За обедом Л. Н. сказал:
— Мне совестно говорить это, но я радуюсь авторитету Толстого. Благодаря ему у меня сношения, как радиусы, с самыми далекими странами: Дальним Востоком, Индией, Америкой, Австралией.
Вечером о том же он еще сказал:
— Я не заслуживаю этого, но я со всех сторон, сидя в Ясной Поляне, получаю выражения сочувствия моим взглядам, и это — большая радость.

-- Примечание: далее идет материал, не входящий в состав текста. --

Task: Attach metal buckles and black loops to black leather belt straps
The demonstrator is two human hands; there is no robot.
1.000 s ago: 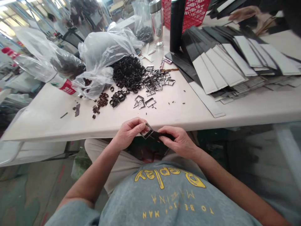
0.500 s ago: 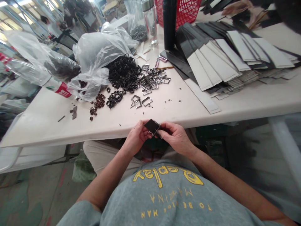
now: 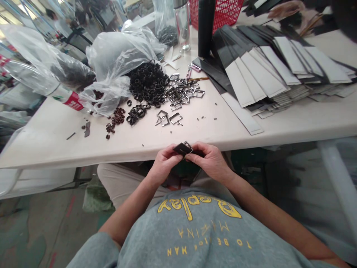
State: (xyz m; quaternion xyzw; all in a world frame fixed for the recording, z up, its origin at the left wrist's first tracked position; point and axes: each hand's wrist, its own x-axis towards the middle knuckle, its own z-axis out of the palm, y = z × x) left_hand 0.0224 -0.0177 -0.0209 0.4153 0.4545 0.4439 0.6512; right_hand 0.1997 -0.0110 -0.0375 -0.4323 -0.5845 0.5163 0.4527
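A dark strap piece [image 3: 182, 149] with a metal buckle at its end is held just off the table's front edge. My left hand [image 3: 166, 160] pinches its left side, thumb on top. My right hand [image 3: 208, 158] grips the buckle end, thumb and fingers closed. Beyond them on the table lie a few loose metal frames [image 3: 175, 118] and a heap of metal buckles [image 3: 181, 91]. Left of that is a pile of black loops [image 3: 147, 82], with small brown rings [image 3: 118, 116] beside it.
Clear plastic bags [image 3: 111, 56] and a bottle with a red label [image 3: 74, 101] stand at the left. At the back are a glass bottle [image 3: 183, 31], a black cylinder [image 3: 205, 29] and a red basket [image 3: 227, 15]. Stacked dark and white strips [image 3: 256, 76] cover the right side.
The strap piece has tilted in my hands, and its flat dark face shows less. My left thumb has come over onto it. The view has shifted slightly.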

Когда мы играли в шахматы, Л. Н. сказал:
— Как странно без Саши.
Л. Н. рад всякого обласкать. У Софьи Андреевны для переписки жила некоторое время молодая дама с дочерью Ниной лет четырех — пяти. Она уезжала. Л. Н. ласково простился с ней, сказал, что рад был узнать ее и прибавил, улыбаясь:
— Матери на это не обижаются — еще больше я рад был познакомиться с вашей девочкой.
В Ясную недавно приезжали кинематографщики и давали для крестьян и семье Толстых сеанс. Л. Н. заинтересовался этим и сказал, что кинематографом можно было бы воспользоваться с хорошей целью. Он даже говорил, что кинематограф в некоторые случаях мог бы быть «полезнее книги».
Л. Н. советовал Андрееву попытаться написать хорошую пьесу для кинематографа и сказал ему, что и сам интересуется этой мыслью.
1 мая, Ясная Поляна. Из письма графини О. К. Толстой: «Л. Н. после вас два дня был слаб, почти не ел, не гулял. Потом обошлось. Вчера в первый раз за всю неделю проехал верхом на простой лошади. Софья Андреевна уехала во вторник в Москву… У нас тихо, хотя бывают посетители, все приятные, Л. Н. единомышленники».